Among the entries below, find the lines with the word "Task" and return them.
►
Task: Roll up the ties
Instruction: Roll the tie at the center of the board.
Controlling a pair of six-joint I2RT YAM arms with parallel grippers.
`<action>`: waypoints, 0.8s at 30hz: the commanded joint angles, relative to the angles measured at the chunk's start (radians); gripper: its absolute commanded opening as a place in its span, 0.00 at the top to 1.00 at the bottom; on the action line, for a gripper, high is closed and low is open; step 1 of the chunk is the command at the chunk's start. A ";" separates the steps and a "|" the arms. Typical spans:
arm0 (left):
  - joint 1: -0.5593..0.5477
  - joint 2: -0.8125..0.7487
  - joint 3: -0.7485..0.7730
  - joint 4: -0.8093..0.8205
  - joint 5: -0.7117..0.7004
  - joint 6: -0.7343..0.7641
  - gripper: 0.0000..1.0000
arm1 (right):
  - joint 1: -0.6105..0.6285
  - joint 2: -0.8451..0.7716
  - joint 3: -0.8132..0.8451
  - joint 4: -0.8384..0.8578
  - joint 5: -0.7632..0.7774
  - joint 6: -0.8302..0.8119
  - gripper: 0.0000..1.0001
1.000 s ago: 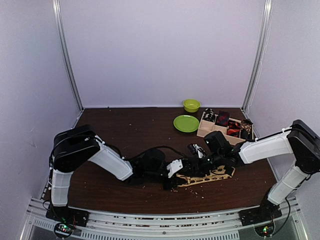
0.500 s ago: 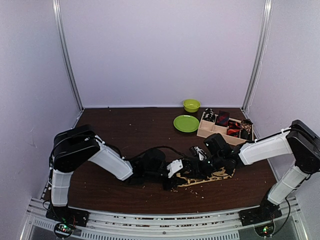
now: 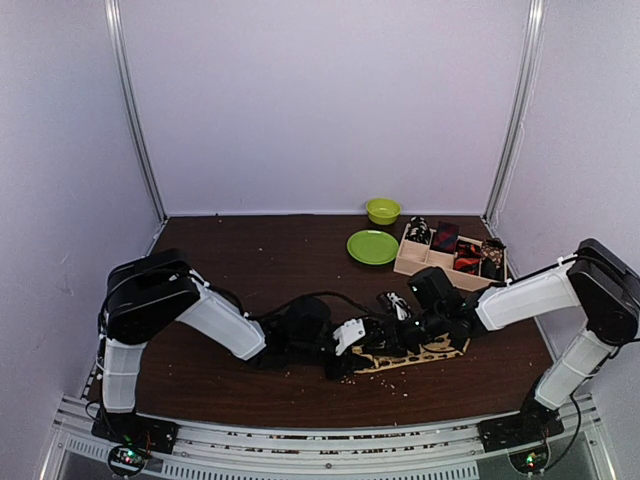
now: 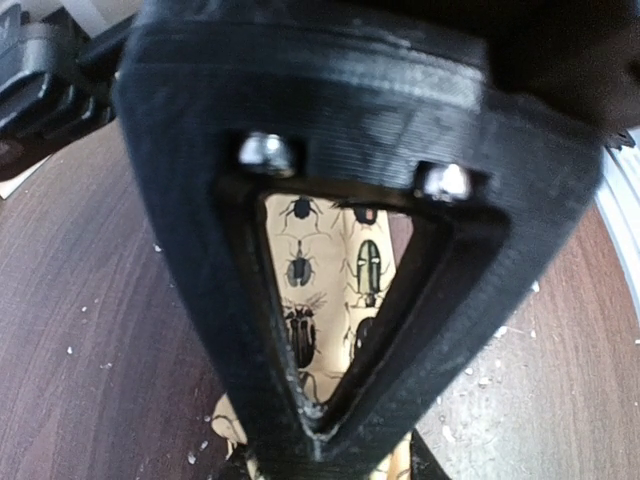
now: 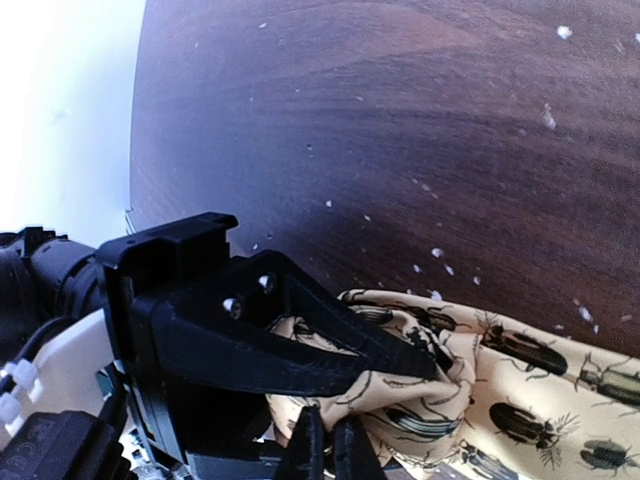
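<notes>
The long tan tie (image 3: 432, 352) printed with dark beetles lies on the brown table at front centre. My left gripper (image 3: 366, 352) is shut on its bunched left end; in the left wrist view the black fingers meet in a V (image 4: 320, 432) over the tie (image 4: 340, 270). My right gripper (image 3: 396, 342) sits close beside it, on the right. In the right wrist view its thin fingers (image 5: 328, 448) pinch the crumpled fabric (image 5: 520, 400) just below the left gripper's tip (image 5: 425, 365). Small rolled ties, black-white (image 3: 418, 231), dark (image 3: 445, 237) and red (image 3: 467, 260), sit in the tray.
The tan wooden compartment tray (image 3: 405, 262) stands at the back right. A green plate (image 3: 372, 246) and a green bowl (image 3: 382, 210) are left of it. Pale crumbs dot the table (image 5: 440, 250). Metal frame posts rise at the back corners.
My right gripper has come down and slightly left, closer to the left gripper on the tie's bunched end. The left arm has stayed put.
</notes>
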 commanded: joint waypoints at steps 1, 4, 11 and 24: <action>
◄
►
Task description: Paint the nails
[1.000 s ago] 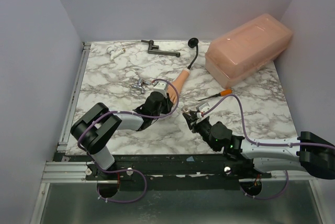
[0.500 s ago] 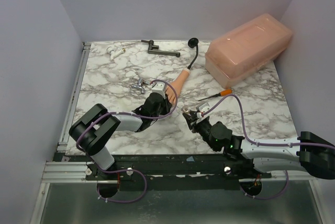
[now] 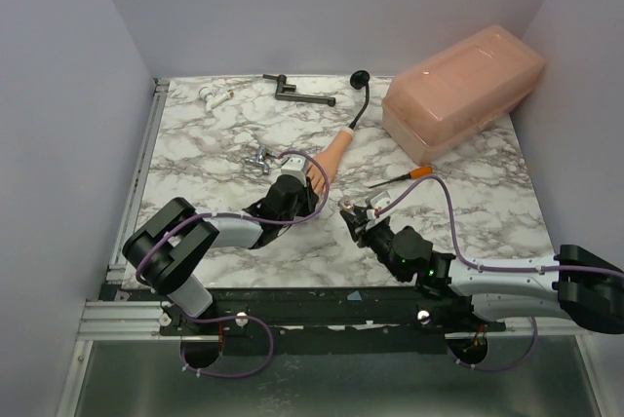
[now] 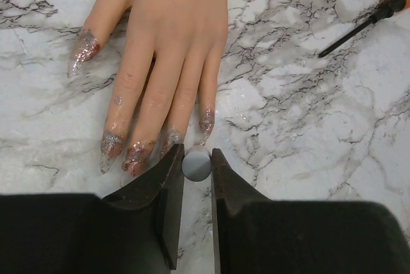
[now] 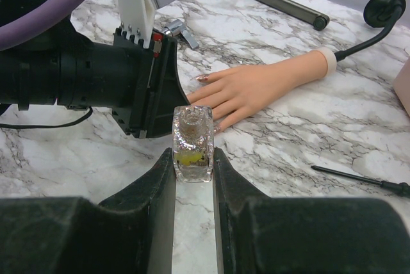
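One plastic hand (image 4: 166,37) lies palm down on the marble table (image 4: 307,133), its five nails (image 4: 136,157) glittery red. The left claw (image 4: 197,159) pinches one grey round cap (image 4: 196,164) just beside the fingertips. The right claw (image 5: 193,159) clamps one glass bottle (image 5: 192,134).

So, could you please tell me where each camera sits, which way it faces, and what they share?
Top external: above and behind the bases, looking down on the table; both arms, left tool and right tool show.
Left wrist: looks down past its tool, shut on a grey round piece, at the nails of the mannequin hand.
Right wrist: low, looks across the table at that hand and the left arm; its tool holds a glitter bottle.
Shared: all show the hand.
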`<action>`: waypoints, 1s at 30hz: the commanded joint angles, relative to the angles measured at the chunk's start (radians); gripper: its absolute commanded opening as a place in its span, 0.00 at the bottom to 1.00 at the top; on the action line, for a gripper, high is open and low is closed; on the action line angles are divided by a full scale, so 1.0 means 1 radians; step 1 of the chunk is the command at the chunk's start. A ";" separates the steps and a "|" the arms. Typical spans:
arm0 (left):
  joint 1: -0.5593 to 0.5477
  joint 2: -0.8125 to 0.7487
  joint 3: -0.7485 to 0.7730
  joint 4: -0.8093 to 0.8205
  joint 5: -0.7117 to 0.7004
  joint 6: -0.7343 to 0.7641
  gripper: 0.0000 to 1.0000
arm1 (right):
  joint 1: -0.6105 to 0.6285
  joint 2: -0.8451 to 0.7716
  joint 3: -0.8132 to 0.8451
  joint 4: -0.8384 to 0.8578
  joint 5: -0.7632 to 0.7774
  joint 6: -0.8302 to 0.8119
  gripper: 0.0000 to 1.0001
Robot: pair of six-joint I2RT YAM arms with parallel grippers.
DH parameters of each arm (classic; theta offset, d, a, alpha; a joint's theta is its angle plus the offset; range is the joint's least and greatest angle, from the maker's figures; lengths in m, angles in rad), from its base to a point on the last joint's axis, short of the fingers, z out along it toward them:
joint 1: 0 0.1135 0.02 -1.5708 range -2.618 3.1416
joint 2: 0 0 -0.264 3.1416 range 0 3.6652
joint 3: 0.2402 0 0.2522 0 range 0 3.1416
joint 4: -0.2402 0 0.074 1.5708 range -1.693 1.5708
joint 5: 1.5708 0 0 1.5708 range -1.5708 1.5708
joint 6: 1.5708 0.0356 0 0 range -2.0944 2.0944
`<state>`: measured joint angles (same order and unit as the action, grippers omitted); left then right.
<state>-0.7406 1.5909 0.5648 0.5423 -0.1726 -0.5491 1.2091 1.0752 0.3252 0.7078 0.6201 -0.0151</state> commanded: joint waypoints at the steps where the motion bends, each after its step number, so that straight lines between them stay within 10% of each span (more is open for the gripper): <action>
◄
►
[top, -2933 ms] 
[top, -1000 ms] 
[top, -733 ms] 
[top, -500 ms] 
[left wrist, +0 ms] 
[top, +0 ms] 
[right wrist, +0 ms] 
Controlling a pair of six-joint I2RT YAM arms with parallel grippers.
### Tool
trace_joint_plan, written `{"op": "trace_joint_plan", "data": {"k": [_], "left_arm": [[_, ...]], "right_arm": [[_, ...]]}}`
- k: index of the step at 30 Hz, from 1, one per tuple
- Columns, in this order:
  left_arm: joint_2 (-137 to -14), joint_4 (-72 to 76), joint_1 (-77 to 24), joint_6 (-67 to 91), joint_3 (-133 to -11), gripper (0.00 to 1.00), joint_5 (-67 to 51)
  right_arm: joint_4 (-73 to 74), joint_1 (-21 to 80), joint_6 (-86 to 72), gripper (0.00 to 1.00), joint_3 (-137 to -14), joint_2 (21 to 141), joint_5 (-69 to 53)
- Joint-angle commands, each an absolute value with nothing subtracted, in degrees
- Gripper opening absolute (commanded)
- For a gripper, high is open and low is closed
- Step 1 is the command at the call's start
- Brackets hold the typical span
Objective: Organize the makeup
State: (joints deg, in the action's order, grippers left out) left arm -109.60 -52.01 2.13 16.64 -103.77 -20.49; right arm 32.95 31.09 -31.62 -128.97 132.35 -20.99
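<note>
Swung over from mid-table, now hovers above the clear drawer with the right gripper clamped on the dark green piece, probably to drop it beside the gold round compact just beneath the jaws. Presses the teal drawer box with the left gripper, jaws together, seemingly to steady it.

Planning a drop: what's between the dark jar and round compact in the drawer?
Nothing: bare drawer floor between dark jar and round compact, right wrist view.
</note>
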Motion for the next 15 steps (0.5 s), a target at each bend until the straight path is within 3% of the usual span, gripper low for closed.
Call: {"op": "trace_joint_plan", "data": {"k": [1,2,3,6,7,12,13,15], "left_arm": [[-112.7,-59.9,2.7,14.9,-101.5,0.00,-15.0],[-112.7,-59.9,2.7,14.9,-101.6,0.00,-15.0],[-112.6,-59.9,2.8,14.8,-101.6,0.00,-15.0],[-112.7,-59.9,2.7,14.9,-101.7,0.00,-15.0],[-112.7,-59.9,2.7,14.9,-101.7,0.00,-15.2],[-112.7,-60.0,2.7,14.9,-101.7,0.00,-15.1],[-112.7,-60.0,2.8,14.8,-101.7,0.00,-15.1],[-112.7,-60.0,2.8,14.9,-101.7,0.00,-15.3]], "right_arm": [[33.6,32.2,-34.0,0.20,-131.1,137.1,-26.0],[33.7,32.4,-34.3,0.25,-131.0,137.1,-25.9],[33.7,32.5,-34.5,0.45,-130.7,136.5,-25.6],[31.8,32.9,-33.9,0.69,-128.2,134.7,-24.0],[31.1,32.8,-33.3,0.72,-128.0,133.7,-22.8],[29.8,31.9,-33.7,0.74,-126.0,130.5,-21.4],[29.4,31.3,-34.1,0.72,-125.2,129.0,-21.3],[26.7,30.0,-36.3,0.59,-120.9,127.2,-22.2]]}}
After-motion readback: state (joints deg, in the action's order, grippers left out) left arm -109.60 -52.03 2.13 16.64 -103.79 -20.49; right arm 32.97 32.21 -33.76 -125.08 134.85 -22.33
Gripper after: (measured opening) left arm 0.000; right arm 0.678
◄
• _Worked solution_:
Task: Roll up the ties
Task description: Paint the nails

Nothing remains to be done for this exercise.